• **EXERCISE**
Search the entries for the word "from". Copy every line that holds it.

Stored items
**********
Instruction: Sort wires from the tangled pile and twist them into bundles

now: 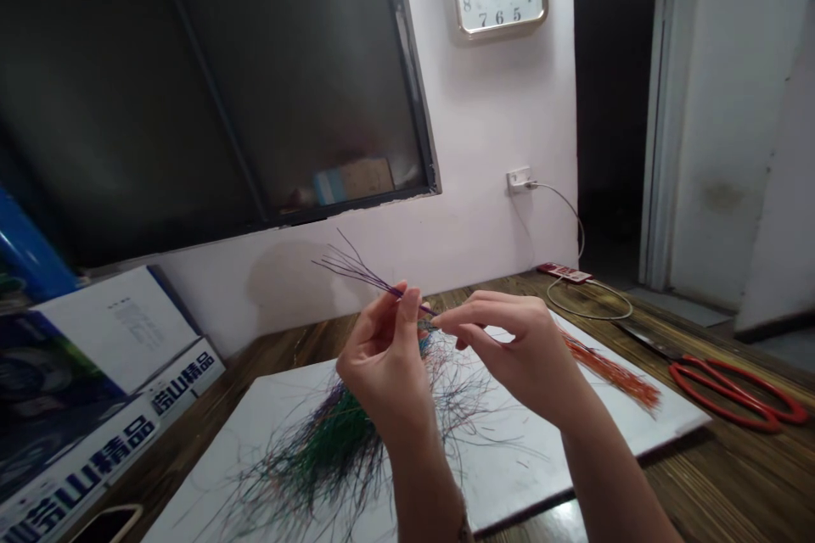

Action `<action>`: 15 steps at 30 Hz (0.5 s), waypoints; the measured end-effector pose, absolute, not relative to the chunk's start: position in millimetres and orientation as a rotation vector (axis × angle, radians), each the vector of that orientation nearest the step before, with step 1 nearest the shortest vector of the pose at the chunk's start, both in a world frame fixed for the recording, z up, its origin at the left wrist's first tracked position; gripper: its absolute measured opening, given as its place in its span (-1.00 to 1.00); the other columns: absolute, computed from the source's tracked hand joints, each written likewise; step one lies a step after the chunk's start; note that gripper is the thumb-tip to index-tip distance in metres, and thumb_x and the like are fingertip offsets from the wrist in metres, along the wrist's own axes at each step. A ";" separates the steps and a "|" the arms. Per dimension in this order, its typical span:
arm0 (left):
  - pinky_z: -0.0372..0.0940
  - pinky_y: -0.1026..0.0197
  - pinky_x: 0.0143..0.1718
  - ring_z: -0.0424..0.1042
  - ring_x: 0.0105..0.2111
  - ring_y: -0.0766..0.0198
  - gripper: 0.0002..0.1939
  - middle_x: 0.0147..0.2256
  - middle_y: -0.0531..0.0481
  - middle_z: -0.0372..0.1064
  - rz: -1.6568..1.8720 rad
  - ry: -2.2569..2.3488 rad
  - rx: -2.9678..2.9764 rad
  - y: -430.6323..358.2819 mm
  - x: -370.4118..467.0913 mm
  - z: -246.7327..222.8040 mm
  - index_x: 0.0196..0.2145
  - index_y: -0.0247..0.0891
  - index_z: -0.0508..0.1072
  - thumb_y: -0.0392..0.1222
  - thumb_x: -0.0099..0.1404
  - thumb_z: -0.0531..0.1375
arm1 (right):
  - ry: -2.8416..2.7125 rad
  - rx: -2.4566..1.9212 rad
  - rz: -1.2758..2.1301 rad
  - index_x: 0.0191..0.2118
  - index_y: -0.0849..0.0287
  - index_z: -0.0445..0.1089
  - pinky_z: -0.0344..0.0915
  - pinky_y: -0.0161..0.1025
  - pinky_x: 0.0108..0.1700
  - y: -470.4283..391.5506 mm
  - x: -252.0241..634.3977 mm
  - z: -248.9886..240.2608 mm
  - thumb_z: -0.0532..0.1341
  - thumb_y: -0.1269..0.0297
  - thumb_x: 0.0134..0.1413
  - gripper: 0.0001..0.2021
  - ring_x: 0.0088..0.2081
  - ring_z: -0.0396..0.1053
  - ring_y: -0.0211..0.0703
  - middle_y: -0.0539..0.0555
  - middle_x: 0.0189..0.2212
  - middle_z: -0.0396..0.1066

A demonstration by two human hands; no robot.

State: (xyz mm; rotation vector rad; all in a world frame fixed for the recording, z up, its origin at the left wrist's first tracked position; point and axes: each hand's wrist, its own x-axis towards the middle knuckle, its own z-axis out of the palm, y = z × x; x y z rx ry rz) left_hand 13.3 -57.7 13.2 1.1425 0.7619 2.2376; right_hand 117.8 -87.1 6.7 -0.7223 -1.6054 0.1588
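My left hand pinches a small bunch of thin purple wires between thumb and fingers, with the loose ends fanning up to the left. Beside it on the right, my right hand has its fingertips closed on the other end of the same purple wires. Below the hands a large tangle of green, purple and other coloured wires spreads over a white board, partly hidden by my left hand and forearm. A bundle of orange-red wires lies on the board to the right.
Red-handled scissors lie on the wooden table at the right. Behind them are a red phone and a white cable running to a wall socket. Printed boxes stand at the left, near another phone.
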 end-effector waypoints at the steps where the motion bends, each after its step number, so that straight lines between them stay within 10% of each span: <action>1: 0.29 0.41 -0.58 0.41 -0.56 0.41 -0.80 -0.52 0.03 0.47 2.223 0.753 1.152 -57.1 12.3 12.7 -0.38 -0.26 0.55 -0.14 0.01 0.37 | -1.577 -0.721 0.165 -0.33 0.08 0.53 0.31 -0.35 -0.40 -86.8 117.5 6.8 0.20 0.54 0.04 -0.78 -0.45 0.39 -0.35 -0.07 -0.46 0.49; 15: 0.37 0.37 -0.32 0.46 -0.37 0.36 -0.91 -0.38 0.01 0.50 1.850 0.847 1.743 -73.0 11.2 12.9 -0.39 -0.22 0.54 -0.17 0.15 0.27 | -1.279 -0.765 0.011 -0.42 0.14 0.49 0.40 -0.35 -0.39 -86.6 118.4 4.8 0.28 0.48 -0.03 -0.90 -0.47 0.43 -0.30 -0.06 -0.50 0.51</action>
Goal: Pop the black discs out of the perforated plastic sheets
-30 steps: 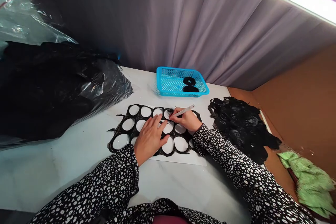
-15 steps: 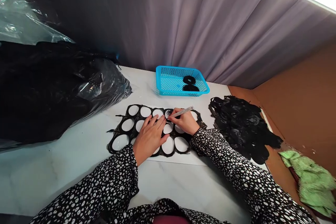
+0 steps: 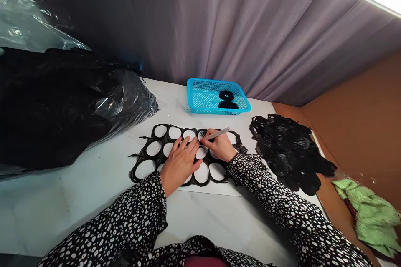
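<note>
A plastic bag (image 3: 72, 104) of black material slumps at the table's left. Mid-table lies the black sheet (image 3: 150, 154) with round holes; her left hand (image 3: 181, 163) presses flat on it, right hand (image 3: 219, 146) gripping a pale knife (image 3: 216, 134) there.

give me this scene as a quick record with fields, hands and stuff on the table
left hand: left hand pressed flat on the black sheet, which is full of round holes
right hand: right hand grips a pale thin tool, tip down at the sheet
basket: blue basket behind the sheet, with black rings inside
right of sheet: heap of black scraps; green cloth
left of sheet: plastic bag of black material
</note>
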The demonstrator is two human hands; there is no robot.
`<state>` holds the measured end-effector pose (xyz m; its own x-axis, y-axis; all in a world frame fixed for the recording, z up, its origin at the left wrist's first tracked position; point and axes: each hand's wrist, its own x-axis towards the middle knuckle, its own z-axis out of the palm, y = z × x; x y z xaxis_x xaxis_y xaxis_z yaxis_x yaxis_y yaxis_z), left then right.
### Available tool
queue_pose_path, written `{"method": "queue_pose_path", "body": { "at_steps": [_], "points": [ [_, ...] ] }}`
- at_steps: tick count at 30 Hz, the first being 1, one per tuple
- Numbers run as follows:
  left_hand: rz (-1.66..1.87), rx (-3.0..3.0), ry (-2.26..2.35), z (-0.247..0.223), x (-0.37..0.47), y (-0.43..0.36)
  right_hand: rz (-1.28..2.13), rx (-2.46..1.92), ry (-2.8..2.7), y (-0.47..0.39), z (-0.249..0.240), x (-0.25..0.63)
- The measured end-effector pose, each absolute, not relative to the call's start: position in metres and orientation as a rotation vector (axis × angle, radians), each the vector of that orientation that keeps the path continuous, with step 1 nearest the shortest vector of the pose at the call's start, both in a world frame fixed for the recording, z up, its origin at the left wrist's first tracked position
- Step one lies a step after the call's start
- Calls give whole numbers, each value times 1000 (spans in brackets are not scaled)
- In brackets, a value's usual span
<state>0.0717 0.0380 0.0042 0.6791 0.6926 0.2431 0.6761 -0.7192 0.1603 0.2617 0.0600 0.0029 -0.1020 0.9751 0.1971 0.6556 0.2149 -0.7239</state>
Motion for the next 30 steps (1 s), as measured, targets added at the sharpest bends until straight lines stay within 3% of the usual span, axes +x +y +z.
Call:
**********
• **OUTPUT OF THE TASK**
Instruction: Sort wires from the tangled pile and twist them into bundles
Action `<action>`: 15 steps at 30 Hz (0.5 s), waypoints; the measured end-effector pose, absolute, not relative to the chunk's start: position in millimetres and orientation as a rotation vector (axis × angle, radians), each the vector of that orientation nearest the step before, with step 1 nearest the shortest vector of the pose at the chunk's start, both in a world frame fixed for the recording, z up, its origin at the left wrist's first tracked position; gripper: its absolute measured opening, given as its place in its span (-1.00 to 1.00); the other columns: absolute, computed from the source's tracked hand joints, each written likewise; step one lies a step after the chunk's start; note that gripper is the thumb-tip to index-tip distance in metres, and thumb_x and the like are fingertip offsets from the wrist in metres, along the wrist's own axes at each step. A ";" separates the steps and a "|" the arms. Per dimension in this order, its typical span:

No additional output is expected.